> **TASK OBJECTIVE**:
What you return should match the material below line for line, except that no image appears in it.

· · ·

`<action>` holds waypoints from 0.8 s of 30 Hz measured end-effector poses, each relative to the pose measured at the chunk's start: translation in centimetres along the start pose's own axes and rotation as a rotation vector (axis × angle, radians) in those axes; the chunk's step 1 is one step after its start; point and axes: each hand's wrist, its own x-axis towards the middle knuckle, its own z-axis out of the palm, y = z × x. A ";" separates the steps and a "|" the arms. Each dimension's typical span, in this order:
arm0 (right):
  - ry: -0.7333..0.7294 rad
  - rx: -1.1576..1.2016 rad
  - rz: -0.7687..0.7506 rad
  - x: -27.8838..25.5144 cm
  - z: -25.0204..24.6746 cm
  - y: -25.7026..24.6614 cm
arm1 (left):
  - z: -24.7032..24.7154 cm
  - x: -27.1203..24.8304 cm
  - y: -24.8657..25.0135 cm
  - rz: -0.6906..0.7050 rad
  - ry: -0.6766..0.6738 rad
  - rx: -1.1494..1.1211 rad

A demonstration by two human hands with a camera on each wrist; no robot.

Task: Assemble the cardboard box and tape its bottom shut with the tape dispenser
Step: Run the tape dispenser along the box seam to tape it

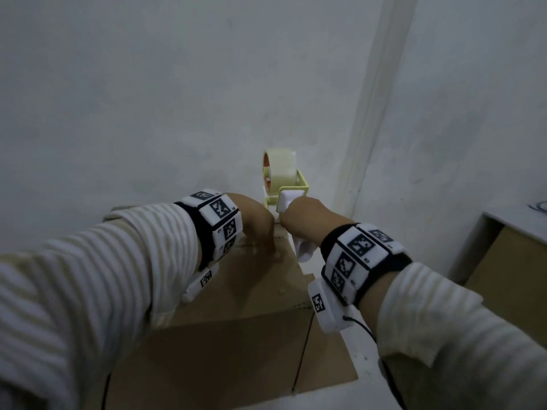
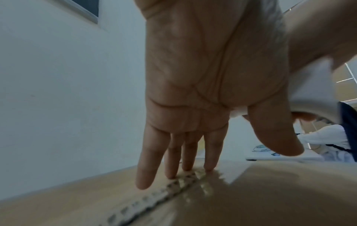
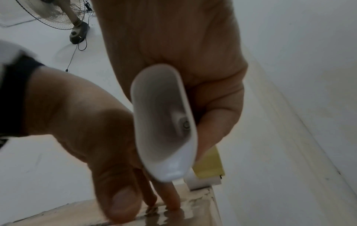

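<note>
The brown cardboard box lies bottom up in front of me. A strip of clear tape runs along its centre seam. My left hand is at the box's far end, its straight fingers pressing on the taped seam. Just to its right, my right hand grips the white handle of the tape dispenser. The dispenser has a yellow frame and a clear tape roll that stands beyond the box's far edge. Its white roller sits at that far edge.
A white wall rises right behind the box, with a vertical trim strip to the right. A low cabinet stands at the right. A floor fan stands off to the left, and another person is farther right.
</note>
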 end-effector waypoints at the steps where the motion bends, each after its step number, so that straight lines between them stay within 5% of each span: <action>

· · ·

> **RESPONSE FOR THIS EXERCISE**:
`<action>` holds waypoints from 0.8 s of 30 Hz measured end-effector poses, each relative to the pose measured at the chunk's start: translation in centimetres along the start pose's own axes and rotation as a rotation vector (axis × angle, radians) in those axes; the chunk's step 1 is one step after its start; point and axes: each hand's wrist, its own x-axis towards the middle knuckle, its own z-axis out of the palm, y = z × x. A ";" separates the steps and a "|" the arms. Each dimension's typical span, in this order:
arm0 (right):
  - ry: -0.7333..0.7294 rad
  - rx: -1.1576..1.2016 rad
  - rz: -0.7687..0.7506 rad
  - x: -27.8838..25.5144 cm
  - z: -25.0204..24.6746 cm
  - y: -25.7026..24.6614 cm
arm1 (left):
  - z: -24.7032..24.7154 cm
  - x: -27.1203..24.8304 cm
  - y: -24.8657..25.0135 cm
  - rz: -0.6906..0.7050 rad
  - ry: -0.6766..0.6738 rad
  - rx: -1.1494..1.1211 rad

A demonstration by two human hands with a camera on each wrist; no robot.

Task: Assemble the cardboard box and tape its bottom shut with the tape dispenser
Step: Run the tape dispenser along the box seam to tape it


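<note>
The brown cardboard box lies bottom up in front of me. A strip of clear tape runs along its centre seam. My left hand is at the box's far end, its straight fingers pressing on the taped seam. Just to its right, my right hand grips the white handle of the tape dispenser. The dispenser has a yellow frame and a clear tape roll that stands beyond the box's far edge. Its white roller sits at that far edge.
A white wall rises right behind the box, with a vertical trim strip to the right. A low cabinet stands at the right. A floor fan stands off to the left, and another person is farther right.
</note>
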 end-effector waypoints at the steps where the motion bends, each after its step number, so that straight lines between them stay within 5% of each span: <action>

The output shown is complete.